This variant is inspired by @bugcat’s recently proposed Quartered Go and Ultimate Tic-Tac-Toe.
Like Quartered Go, it is also played on an even-sided board (e.g., 12x12, 16x16, or even rectangles like 14x18), which allows for the board to be cleanly divided into four equal quadrants. The top-left quadrant is called the “odd-odd” quadrant, the top-right is called “even-odd”, the bottom-right is called “even-even”, and the bottom-left is called “odd-even”. Each move chooses which quadrant the next move must be played in, based on whether the coordinates of the move are even or odd.
Here’s an example game to illustrate
- Black is free to place their first move anywhere and chooses to play at 10-4, which is “even-even”.
- White must play in the bottom-right quadrant and chooses to play at 9-9, which is “odd-odd”.
- Black must play in the top-left quadrant and chooses to play at 3-3, which is “odd-odd”.
- White must play in the top-left and chooses to play at 4-4, which is “even-even”.
- Black must play in the bottom-right and chooses to play at 10-10, which is “even-even”.
- White must play in the bottom-right and chooses to play at 9-10, which is “odd-even”.
- Black must play in the bottom-left and choose to play at 4-9, which is “even-odd”.
- It is now White’s turn and they must play in the top-right quadrant.
- The first move of the game can be played anywhere.
- Instead of playing a stone on the board, a player may choose to pass, but that gives their opponent the freedom to play anywhere on the board for their next move.
- The game ends when 6 consecutive passes happen (e.g., black passes, white passes, black passes, white passes, black passes, white passes OR the similar sequence starting with white).
- Stone scoring: the winner is whoever has the most stones on the board when the game ends.
Ultimate Demarcated Go
This related variant is similar to above, except it is played on a 9x9 board divided into nine 3x3 regions.
Each move determines the region that the next move must be played in according to the following pattern:
Here’s an example game to demonstrate:
- Black can play their first move anywhere and they choose 6-5, which is in the “middle-right (6)” of that 3x3 region.
- White must play in the middle-right (6) region and they choose 8-6, which is a “bottom-center (8)” move.
- Black must play in the bottom-center (8) region and they choose 5-7, which is a “top-center (2)” move.
- White must play in the top-center (2) region and they choose 4-3, which is a “bottom-left (7)” move.
- Black must play in the bottom-left (7) region and they choose 3-7, which is a “top-right (3)” move.
- White must play in the top-right (3) region and they choose 7-3, which is a “bottom-left (7)” move.
- It is now Black’s turn and they must play in the bottom-left (7) region.
May I call it “Sudoku Go”?
This could be generalised for play on an N^2 x N^2 board.
I’d love to try it!
Oooh, I’ve always liked the idea of Ultimate Tic-Tac-Toe, but the gameplay was just confusing to me.
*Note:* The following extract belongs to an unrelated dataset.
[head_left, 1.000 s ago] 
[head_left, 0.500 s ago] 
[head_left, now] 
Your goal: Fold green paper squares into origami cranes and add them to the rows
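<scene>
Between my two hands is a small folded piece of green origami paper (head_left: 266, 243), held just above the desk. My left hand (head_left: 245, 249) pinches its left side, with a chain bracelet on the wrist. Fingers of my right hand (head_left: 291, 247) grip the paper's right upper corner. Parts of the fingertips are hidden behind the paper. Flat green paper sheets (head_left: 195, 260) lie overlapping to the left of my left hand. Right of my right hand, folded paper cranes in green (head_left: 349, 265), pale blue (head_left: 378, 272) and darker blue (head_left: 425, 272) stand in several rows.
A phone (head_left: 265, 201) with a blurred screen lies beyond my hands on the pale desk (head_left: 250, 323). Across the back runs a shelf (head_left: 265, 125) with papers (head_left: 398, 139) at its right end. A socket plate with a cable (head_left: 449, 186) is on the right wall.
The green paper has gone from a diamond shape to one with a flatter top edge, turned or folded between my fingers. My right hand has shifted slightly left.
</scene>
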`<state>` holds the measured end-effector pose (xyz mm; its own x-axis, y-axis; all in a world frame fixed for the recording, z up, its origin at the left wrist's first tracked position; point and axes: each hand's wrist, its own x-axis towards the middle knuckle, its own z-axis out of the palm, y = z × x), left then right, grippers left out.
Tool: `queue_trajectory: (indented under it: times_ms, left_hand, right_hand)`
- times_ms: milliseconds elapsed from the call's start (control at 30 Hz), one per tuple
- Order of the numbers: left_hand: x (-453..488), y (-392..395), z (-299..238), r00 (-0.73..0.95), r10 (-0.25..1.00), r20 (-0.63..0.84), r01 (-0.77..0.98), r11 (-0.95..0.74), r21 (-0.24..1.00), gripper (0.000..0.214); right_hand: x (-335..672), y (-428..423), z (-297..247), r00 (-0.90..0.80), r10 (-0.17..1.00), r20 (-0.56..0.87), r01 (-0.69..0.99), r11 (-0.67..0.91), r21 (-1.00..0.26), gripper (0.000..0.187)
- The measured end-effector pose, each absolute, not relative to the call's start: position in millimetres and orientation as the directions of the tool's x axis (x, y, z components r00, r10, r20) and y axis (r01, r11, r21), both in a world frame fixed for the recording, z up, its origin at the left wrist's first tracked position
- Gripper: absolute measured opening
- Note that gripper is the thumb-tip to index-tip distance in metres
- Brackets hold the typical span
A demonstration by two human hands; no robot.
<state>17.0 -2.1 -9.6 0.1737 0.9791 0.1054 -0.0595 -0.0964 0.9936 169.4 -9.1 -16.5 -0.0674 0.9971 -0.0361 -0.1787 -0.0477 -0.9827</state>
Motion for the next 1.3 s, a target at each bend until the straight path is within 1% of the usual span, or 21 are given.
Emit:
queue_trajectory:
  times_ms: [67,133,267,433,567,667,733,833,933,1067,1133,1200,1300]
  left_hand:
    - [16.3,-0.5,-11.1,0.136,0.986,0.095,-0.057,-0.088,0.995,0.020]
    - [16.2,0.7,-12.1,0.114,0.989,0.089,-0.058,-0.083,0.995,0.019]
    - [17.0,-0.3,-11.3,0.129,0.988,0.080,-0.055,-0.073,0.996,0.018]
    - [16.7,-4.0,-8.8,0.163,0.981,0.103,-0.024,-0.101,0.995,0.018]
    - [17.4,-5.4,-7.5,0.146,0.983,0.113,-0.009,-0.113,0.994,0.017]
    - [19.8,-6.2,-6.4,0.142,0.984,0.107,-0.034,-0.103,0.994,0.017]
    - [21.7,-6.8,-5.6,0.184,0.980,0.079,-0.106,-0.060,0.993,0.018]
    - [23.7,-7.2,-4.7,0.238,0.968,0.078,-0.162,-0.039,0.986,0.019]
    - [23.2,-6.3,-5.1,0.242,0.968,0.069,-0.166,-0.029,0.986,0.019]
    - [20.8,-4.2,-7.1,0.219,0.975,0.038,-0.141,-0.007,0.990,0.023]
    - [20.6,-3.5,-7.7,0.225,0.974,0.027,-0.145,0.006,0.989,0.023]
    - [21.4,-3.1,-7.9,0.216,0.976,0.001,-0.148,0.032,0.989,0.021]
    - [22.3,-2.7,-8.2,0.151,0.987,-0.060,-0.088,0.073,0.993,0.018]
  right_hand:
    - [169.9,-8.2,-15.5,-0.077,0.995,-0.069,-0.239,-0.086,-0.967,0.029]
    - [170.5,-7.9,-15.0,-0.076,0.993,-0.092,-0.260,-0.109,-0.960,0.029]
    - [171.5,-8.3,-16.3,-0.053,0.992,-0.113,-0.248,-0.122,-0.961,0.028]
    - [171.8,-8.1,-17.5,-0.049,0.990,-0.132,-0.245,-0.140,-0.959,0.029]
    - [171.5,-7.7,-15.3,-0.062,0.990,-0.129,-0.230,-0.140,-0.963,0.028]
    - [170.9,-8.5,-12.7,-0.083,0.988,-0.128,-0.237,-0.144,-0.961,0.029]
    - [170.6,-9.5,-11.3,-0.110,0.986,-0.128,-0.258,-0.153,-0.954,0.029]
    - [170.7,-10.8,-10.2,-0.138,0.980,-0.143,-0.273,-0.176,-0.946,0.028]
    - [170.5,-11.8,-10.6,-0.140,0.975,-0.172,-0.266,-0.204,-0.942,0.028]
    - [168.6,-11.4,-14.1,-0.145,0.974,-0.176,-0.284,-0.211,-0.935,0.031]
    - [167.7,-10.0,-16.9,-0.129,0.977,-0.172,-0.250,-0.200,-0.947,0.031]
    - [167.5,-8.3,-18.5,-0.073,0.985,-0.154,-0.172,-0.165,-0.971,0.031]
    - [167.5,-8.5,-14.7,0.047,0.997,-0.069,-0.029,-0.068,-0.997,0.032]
Maybe Ultimate Demarcated Go is what I’ve been waiting for!
If you have no legal move, are you forced to pass? I think in Ultimate Tic-Tac-Toe you get to play wherever instead if you were supposed to play in a decided board, right? Maybe the second option is better balanced.
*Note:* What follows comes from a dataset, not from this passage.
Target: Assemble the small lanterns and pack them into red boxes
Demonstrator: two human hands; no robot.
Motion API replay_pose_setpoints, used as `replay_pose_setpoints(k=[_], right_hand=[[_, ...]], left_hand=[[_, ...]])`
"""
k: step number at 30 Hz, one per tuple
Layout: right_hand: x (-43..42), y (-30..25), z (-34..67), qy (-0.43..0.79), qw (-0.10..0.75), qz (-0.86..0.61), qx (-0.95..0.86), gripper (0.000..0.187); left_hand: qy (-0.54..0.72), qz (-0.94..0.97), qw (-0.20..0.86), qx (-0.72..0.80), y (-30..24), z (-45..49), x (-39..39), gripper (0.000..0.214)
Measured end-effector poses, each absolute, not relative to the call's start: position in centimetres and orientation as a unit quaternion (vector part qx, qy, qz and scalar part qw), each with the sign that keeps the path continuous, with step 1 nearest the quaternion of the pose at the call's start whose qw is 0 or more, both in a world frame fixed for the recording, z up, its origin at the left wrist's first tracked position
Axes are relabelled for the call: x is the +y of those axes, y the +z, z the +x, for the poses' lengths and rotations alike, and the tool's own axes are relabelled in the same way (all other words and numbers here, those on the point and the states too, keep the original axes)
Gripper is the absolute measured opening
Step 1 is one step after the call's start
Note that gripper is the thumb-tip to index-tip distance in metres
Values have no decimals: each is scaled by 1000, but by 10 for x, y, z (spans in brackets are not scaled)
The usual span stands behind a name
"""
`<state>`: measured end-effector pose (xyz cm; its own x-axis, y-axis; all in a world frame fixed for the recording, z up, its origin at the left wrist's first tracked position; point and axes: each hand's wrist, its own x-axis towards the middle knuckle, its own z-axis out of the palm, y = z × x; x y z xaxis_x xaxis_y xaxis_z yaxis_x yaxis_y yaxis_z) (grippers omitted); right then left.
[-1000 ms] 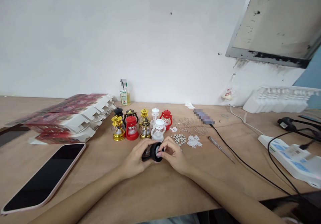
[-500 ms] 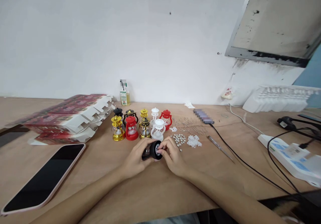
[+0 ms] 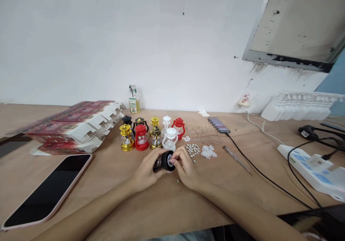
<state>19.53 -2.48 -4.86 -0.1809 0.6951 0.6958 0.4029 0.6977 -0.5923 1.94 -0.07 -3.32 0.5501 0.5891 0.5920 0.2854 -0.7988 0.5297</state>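
My left hand [image 3: 147,171] is wrapped round a small black lantern [image 3: 159,163] that lies tilted on its side, its round base turned to the right. The fingertips of my right hand [image 3: 185,167] are pinched together at the pale opening in that base; whatever they hold, if anything, is too small to make out. On the table under my right hand lies a tiny pale piece [image 3: 178,181]. Just beyond my hands stand several small lanterns, among them a white lantern [image 3: 170,139], a red lantern [image 3: 141,138] and a gold lantern [image 3: 126,138].
Button cells [image 3: 193,149], white plastic pieces [image 3: 208,151] and bent wires [image 3: 201,135] lie right of the lanterns. Farther right are a screwdriver [image 3: 237,159], a cable [image 3: 258,176] and a power strip [image 3: 309,169]. On the left are a phone [image 3: 48,190] and stacked red boxes [image 3: 78,124].
A tiny pale piece now shows on the table below my right hand, where none was visible before. My right fingertips have shifted slightly at the lantern's base; my left hand keeps its grip.
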Motion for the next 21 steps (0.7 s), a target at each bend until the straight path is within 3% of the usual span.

I believe this is implicitly what follows from the rules, and probably also the reason why the game only ends after 6 consecutive passes?
I’m not sure why 6, and not 3 consecutive passes…
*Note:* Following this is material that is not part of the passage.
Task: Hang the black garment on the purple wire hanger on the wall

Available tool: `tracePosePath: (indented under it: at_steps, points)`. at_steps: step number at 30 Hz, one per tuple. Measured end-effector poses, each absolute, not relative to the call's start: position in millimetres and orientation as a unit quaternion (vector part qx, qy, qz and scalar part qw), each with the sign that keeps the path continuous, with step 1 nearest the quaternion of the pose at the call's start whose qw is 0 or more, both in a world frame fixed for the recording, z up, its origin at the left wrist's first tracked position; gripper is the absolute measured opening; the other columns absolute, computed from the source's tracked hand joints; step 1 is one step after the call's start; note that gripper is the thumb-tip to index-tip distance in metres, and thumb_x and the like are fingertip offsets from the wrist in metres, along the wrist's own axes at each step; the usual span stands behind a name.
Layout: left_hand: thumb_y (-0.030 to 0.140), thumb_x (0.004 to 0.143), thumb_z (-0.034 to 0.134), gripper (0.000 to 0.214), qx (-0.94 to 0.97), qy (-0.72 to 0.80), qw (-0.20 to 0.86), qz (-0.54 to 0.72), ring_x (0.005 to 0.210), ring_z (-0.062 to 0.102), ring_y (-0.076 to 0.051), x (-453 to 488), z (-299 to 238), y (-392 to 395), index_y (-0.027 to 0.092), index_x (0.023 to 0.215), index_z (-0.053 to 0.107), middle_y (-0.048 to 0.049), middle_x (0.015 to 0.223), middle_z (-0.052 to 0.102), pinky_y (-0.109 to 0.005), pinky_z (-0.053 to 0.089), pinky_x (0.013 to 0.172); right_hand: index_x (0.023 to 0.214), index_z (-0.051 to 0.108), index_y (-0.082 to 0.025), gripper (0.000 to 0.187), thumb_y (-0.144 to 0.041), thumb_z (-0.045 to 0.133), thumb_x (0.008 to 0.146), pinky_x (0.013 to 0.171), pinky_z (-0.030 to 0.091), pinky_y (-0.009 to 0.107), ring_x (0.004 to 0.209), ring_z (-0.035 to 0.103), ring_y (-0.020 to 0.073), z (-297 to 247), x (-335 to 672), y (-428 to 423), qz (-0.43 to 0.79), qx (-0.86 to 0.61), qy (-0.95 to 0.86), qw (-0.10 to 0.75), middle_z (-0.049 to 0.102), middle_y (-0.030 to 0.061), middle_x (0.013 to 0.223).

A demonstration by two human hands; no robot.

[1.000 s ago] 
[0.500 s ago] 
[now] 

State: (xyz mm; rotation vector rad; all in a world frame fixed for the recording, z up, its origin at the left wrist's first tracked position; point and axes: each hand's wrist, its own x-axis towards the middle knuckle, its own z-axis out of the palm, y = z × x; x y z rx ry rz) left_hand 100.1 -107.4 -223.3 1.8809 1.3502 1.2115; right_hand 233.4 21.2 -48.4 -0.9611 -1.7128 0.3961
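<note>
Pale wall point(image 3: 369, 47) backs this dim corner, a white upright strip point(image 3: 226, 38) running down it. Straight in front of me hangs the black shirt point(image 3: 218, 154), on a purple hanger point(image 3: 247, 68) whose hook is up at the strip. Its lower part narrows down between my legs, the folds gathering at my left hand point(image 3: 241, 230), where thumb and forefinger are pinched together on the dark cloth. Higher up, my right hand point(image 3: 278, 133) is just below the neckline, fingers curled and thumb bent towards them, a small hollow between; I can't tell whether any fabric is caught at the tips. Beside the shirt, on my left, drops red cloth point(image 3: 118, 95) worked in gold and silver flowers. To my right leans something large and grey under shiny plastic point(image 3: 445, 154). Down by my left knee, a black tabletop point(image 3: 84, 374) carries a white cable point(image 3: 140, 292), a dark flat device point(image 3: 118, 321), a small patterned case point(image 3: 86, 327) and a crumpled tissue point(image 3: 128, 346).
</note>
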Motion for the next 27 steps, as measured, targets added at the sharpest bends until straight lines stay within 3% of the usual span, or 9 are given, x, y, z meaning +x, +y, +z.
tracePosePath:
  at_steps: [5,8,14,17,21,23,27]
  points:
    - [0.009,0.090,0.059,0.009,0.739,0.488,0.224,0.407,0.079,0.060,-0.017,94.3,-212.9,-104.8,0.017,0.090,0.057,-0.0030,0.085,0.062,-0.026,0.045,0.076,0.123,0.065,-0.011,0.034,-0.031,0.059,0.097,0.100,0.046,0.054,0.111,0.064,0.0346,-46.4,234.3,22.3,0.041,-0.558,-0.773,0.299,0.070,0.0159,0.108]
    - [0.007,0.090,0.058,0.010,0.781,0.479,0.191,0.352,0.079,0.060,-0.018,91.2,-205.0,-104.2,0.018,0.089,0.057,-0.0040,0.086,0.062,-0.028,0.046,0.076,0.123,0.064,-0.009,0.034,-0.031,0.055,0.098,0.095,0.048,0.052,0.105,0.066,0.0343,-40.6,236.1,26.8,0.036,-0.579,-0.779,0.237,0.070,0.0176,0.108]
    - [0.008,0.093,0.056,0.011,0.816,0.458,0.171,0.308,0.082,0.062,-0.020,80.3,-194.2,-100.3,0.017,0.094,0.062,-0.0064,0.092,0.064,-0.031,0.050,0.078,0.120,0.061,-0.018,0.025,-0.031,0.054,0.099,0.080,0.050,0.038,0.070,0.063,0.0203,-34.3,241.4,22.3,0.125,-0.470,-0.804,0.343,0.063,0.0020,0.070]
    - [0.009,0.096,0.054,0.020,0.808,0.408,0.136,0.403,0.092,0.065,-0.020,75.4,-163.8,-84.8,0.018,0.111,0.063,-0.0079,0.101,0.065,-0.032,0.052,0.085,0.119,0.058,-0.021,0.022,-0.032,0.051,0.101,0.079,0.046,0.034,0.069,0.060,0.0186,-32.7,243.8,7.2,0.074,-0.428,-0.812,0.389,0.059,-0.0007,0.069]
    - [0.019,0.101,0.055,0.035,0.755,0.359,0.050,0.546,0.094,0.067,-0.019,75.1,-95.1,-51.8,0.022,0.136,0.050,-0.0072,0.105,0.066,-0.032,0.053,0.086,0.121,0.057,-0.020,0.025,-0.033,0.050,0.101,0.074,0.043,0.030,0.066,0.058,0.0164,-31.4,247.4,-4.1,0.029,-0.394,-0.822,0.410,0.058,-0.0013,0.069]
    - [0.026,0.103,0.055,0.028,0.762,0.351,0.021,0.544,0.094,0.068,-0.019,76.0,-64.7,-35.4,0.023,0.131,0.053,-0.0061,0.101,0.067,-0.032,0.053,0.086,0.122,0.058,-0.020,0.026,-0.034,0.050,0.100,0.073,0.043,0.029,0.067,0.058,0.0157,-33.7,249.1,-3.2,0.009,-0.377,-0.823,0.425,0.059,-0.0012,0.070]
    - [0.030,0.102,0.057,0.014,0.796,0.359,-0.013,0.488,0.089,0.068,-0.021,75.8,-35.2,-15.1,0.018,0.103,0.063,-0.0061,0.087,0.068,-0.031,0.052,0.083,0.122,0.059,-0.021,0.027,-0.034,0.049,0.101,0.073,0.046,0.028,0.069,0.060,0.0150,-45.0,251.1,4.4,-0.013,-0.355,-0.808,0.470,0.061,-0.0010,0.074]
“The rules of Demarcated Go are so elegant, organic, and rigorously logical that if intelligent life forms exist elsewhere in the universe, they almost certainly play Demarcated Go.”
This was my original intention, however, you are probably right about balance:
I’m not so sure either. I just wanted to be sure avoid some weird things about ko, but I think you’re right that 3 may be sufficient. As for ko, I think a basic positional superko rule would be okay.
Anyone want to be guinea pigs for a test game? Perhaps @martin3141 and @le_4TC would be willing to experiment yet again?
Maybe Ultimate Demarcated Go has too many regions. Consider the following line of play:
Note: Black’s first move is at E5 (captured) and White is forced to play move 18 at E5, making an awkward 3x3 shape. The exact ordering of these moves may be different, but the same position can always be forced by Black.
This may indeed be a problem in Sudoku Go, although I’m not sure how to evaluate the resulting position to be honest. To avoid this kind of forced opening, perhaps one “destination region” should include multiple “route regions” like in Demarcated Go:
For example the game could be played on an 18x18 board with 9 regions of 6x6 made of 4 3x3 patterns. Unfortunately it would not resemble ultimate tic-tac-toe as much.
Sure, I would happily play with all of you great people
Go variants are so much fun!
I’m interested in playing too